▸ What is required
Instruction for the entries that follow: retype exactly the lines from the line with "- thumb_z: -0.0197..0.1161" to the line with "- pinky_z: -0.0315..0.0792", both included, and omit all others.

(Data shown begins)

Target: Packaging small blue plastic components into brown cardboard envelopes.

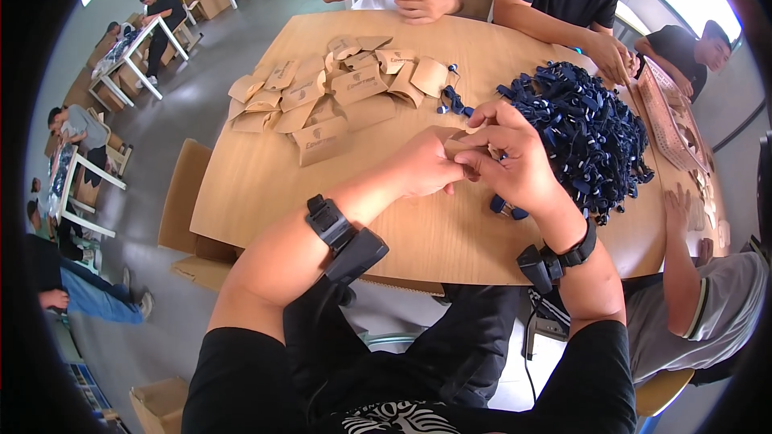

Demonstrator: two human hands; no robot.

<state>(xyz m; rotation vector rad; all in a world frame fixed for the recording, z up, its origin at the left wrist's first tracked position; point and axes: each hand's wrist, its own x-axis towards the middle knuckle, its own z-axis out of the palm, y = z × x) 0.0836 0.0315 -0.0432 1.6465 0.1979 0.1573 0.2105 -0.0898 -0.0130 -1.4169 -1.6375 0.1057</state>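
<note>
Both hands meet over the middle of the wooden table (281,209). My left hand (426,162) grips a small brown cardboard pillow box (465,145) from the left. On the box's other side my right hand (515,153) pinches it with thumb and fingers. The hands cover most of this box, and what it holds inside cannot be seen. Just right of my right hand rises a big heap of dark blue corded earphones (591,137) with pale tips. Beyond my left hand lies a loose pile of brown pillow boxes (358,86).
A few loose blue earphones (456,102) lie between the two piles, others (507,207) below my right hand. A pink basket (671,112) stands at the right. Co-workers sit across the table and at the right. An open carton (183,201) stands beside the left table edge.
</note>
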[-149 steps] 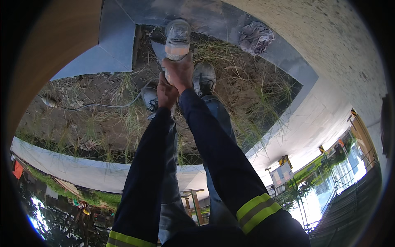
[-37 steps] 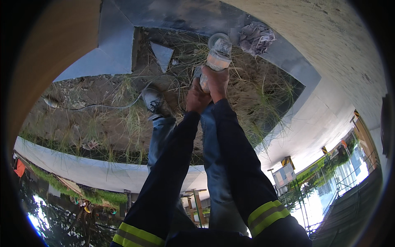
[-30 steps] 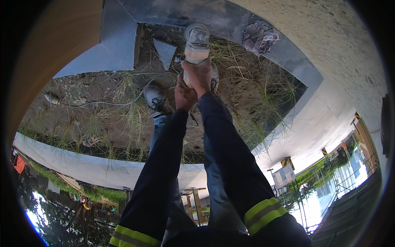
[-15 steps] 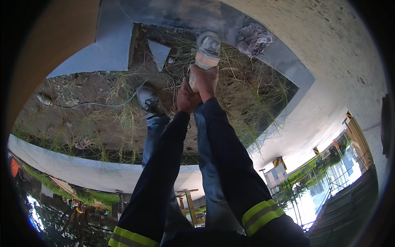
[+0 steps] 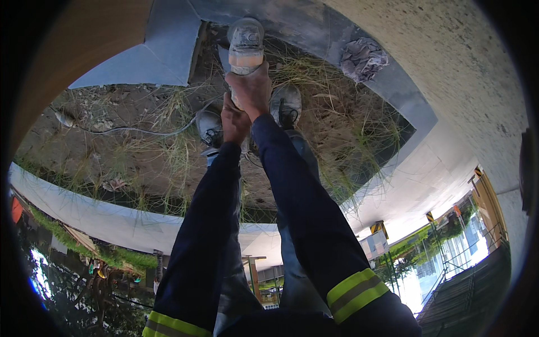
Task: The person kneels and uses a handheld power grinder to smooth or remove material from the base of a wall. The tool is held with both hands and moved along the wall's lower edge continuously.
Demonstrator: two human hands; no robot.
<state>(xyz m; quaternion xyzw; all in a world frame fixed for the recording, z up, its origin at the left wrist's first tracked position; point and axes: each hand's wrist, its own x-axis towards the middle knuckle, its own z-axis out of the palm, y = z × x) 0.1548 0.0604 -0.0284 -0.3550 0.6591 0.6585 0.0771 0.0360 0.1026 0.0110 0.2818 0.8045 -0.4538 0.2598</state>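
Observation:
Both my hands are wrapped round a dusty angle grinder [image 5: 246, 56] with a pale orange band on its body. My right hand [image 5: 252, 89] grips the body just behind that band. Lower down, closer to me, my left hand [image 5: 234, 122] closes round the rear end. The grinder's round head points away from me, at the inner edge of the grey slab [image 5: 292, 19] beyond the planted bed; whether it touches the slab I cannot tell. A grey cable [image 5: 140, 133] runs left across the soil.
My shoes [image 5: 285, 104] stand in a soil bed [image 5: 151, 163] with dry grass tufts. A crumpled cloth or paper [image 5: 364, 59] lies on the slab at the far right. A rough pale wall [image 5: 477, 73] rises on the right. A cable connector [image 5: 64, 119] lies at the left.
My hands and the grinder have moved left and farther away, now covering most of the triangular grey offcut. My right shoe has come into sight beside the grinder.

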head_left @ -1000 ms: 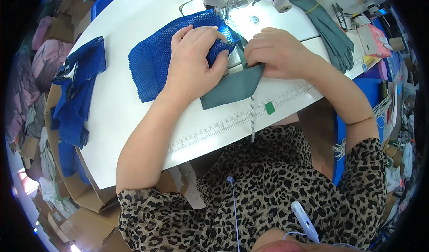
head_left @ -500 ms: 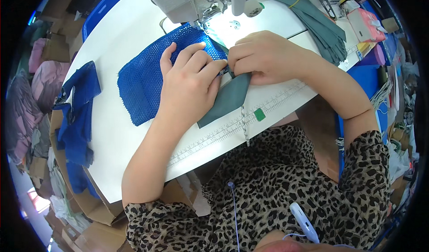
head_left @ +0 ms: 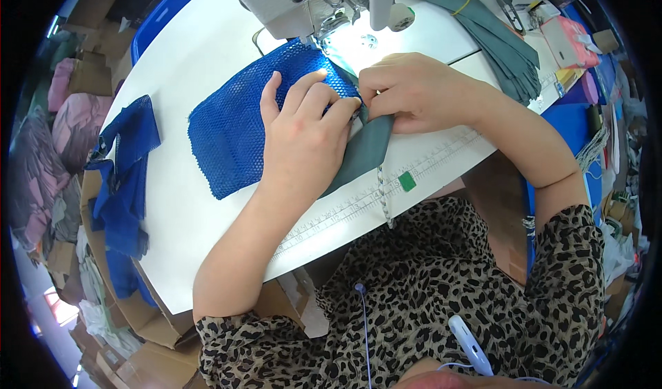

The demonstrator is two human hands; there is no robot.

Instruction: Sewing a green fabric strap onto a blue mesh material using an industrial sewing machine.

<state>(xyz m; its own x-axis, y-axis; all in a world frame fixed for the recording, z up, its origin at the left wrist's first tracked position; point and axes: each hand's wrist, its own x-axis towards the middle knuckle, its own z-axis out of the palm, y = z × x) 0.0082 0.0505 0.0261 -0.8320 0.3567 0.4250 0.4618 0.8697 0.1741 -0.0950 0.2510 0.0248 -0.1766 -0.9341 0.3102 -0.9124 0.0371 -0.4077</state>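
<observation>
Right fingers (head_left: pixel 380 80) pinch grey-green fabric (head_left: pixel 363 156) near the sewing machine (head_left: pixel 314 6); left fingers (head_left: pixel 318 101) rest on blue mesh (head_left: pixel 227 127) before it, grip unclear.

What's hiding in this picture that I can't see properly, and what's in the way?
All in the head view:
- Blue mesh cloth: part is covered by the left hand.
- Grey-green strip: partly hidden by the left hand and the right hand.
- Cord: its upper end is lost behind the strip.
- Sewing machine: its top is cut off by the picture's upper edge.
- Needle: too small, lost in glare.
</observation>
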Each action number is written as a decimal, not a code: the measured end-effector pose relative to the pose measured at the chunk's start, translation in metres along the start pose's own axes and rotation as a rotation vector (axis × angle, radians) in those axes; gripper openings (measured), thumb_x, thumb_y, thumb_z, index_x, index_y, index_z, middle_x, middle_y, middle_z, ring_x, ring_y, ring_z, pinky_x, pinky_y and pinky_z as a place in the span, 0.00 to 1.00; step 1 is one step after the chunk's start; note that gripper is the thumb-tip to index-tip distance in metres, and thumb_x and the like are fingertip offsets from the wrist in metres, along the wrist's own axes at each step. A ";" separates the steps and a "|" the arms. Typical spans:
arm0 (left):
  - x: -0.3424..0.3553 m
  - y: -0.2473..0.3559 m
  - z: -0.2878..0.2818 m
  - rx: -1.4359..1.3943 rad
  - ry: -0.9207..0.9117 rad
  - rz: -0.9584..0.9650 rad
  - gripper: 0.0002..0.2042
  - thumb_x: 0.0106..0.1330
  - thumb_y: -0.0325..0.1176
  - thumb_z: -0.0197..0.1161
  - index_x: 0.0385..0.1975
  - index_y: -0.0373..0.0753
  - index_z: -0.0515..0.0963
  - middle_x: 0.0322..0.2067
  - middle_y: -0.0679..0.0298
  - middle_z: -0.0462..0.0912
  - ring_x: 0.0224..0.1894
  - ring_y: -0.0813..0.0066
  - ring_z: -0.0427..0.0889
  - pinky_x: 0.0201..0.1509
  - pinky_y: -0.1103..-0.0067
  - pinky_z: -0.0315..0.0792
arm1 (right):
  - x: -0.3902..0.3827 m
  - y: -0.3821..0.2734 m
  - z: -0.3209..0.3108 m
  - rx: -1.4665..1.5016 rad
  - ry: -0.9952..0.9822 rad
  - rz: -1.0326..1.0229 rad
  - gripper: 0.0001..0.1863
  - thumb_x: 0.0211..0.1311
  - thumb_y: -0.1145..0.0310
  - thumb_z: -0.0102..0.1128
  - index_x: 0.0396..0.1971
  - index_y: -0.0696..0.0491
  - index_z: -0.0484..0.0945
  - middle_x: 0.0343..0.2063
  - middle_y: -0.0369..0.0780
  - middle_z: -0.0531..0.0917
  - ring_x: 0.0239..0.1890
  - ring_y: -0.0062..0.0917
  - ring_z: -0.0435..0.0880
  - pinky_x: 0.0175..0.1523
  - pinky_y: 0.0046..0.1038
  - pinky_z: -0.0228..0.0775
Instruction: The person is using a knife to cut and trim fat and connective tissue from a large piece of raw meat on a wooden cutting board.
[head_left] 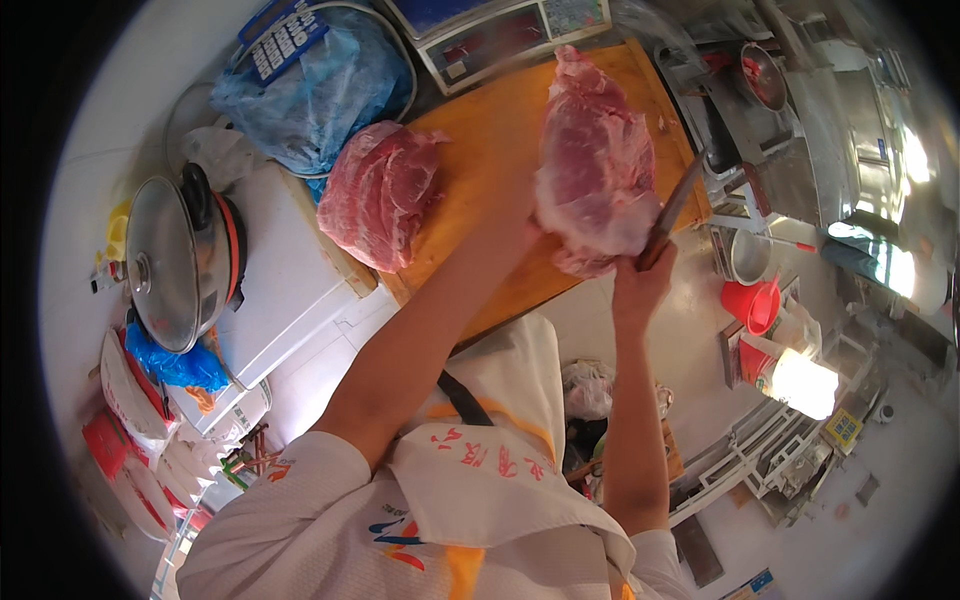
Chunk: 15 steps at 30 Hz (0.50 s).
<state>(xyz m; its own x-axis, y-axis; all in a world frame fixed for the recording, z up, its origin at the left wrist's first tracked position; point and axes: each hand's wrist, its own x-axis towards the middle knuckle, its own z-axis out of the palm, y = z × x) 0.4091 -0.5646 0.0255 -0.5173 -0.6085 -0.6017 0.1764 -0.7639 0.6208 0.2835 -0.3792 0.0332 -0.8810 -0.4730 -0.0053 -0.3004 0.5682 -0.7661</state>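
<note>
A large slab of raw meat (598,165) lies on the orange-brown cutting board (490,120), its lower end reaching the near edge. My right hand (640,288) is closed round the handle of a knife (682,195), whose blade points up and away along the meat's right side. My left hand (520,212) is at the left side of this slab, smeared by motion, so its fingers cannot be made out. Further left, a second piece of raw meat (378,195) rests at the board's left edge, untouched by either hand.
A scale (500,45) stands behind the board, with a blue plastic bag (320,95) to its left. A lidded pan (175,262) sits on the white counter (285,260) at left. Red buckets (750,305) and a metal pot (748,257) are at right.
</note>
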 end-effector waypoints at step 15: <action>0.009 -0.050 -0.085 0.603 0.376 0.470 0.08 0.68 0.23 0.61 0.31 0.34 0.88 0.24 0.63 0.85 0.24 0.73 0.80 0.27 0.73 0.68 | -0.103 -0.139 -0.023 -0.174 -0.543 -0.043 0.20 0.88 0.63 0.51 0.71 0.52 0.66 0.51 0.57 0.88 0.51 0.63 0.86 0.52 0.53 0.79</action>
<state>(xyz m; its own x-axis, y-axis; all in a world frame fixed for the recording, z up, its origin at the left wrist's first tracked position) 0.4666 -0.5497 -0.0534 -0.1708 -0.9461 -0.2753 -0.2286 -0.2337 0.9450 0.4081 -0.3940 0.1549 -0.5666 -0.7500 -0.3414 -0.4278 0.6218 -0.6560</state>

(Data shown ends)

▸ Written response
  - thumb_z: -0.0197..0.1161
  - index_x: 0.0385..0.1975
  - index_y: -0.0373..0.0753
  - index_z: -0.0515..0.0963
  - middle_x: 0.0322..0.2067
  - middle_y: -0.0679..0.0298
  - middle_z: -0.0462..0.0912
  - ring_x: 0.0224..0.1894
  - ring_y: -0.0813..0.0066
  - ring_z: -0.0427..0.0889
  - pinky_x: 0.0201..0.1509
  - pinky_y: -0.1103..-0.0067
  - pinky_z: -0.0315..0.0792

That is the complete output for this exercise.